The implication of this architecture is that we have to cache at least a full page of data, even if we only want a single record. If the “working set” of records that are frequently accessed is much smaller than the total database collection, this can lead to terrible memory efficiency! Imagining a table with 100-byte rows, in the very worst case we might pull a full 8k of data into memory just to cache a single row, for an 80x blowup in RAM required to cache our working set! In general our records are unlikely to be sparse enough to hit that limit, but the overhead is still going to be quite significant.
In contrast, in-memory stores like Redis or Memcache cache individual objects correctly. Caching a 100-byte record will inevitably take some overhead for the hash table, the allocator overhead, and such, but probably on the order of 2x at most! Thus, even given the same amount of memory, an object-based cache can often cache many more objects than the database’s own page cache, providing us with our third advantage of using caches over just relying on the database’s own cache.

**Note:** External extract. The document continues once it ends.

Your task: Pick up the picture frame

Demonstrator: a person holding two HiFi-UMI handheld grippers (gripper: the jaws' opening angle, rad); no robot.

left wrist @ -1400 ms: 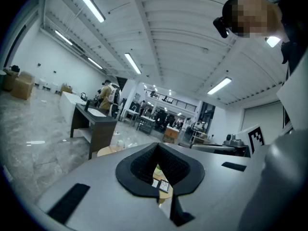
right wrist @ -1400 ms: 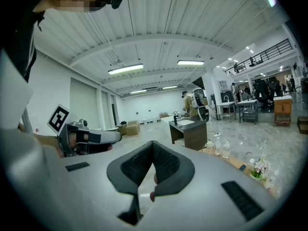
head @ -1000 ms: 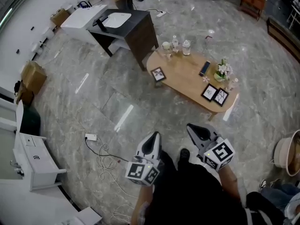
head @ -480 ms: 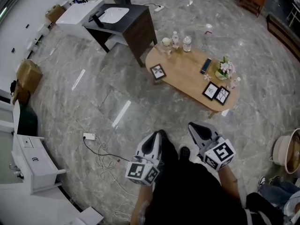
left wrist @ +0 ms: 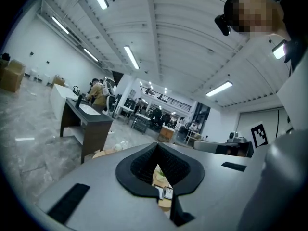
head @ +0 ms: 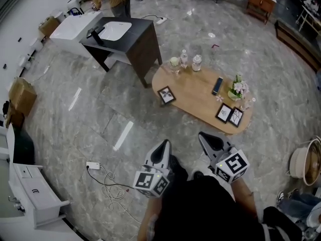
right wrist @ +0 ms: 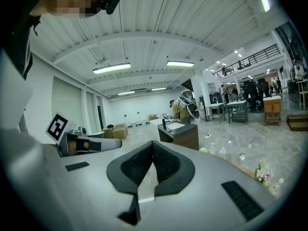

This result was very surprising to me when I first realized it! The first two uses of caches outlined in this document were quite intuitive to me, but I naively never expected dedicated caches to have this kind of drastic efficiency gain over the database’s own caches. This reason, to me, is an extraordinarily compelling case for caching primary key lookups in a dedicated cache server, at least in some regimes of operation: you may be able to cache several times as many records per MB of RAM as your database itself can!